You're Probably Wondering.....
           Question: "Why is he so clingy and what can I do?"       

       If you aren't wondering this about your toddler, I wish I knew your secret! Evan is so clingy I can barely go to the bathroom without him finding his way in or crying at the door! When I try to cook dinner, he is at my legs pushing me until I pick him up. Why does he do this? I believe it is all part of separation anxiety. He does not want me to leave him. The funny thing is after he gets picked up, he often wants to get right down. He seems to just be seeking that reassurance that I am there, staying there, and still willing to give him a little bit of love.       

       So what is there to do to stay sane throughout this period? Well, here are some things I do. For one, I don't pick him up every time. I just can't. I have things to do, and I want him to know that I don't need to pick him up every time just for him to feel safe or loved. I try to stay calm and always talk to him about everything. I will tell him I am cooking and will hold him soon or such. And I will try to get him involved in something like the finger painting so he is busy while I finish. But in all honesty, creative planning helps even more. I have to think of ways to avoid doing too much, like getting a meal in the crock pot early in the morning so I don't have as much cooking to do in the evening when the clinging is worse. Also, I try to get out as much as I can. Evan is not cranky when he is in the carriage, so walks are perfect. And as I mentioned, trips to the playground buy me a little sanity. As well, I like to go to friends for play dates. At someone else's house, the toys are new, and Evan seems to play a little more without needing to be right next to me.       

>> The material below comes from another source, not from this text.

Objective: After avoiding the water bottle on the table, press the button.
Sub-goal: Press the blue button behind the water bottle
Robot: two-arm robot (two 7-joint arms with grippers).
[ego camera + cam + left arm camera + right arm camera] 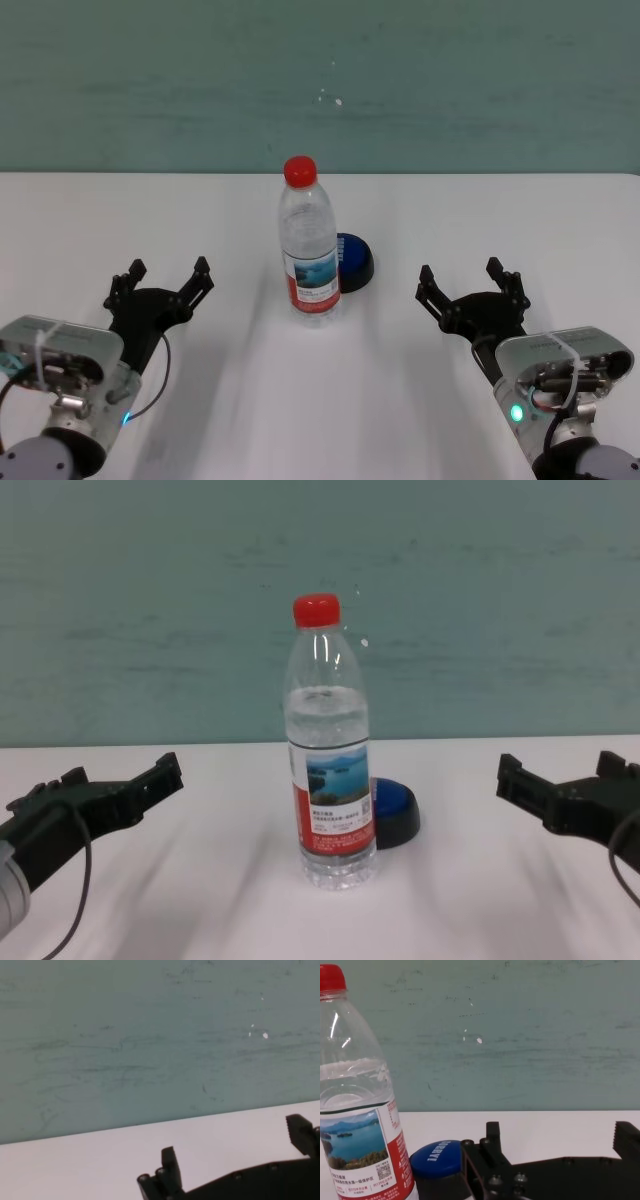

       The other thing I try to do is go out without him for little errands or whatever. It's important to me because I need to get time alone, and also, Evan needs to learn I can leave for a little bit and I will be back. Experts recommend being quick and upbeat about the handoff. Don't rush your exit or try to sneak out because that will cause more separation anxiety. The last thing your toddler needs is to be playing while you are there in sight and then have you disappear! That's why he is so clingy in the first place! That's his biggest fear. Instead, explain what is happening in simple terms: "Mommy is going to the store now." And be upbeat with a quick kiss and a quick "See you soon!" Then be back soon like you said. Try to avoid saying you won't be long and then returning after bedtime. Remember, the idea is to show your toddler he can play on his own and trust that you'll return still loving him so that you can function in the house one day without him stuck to your leg!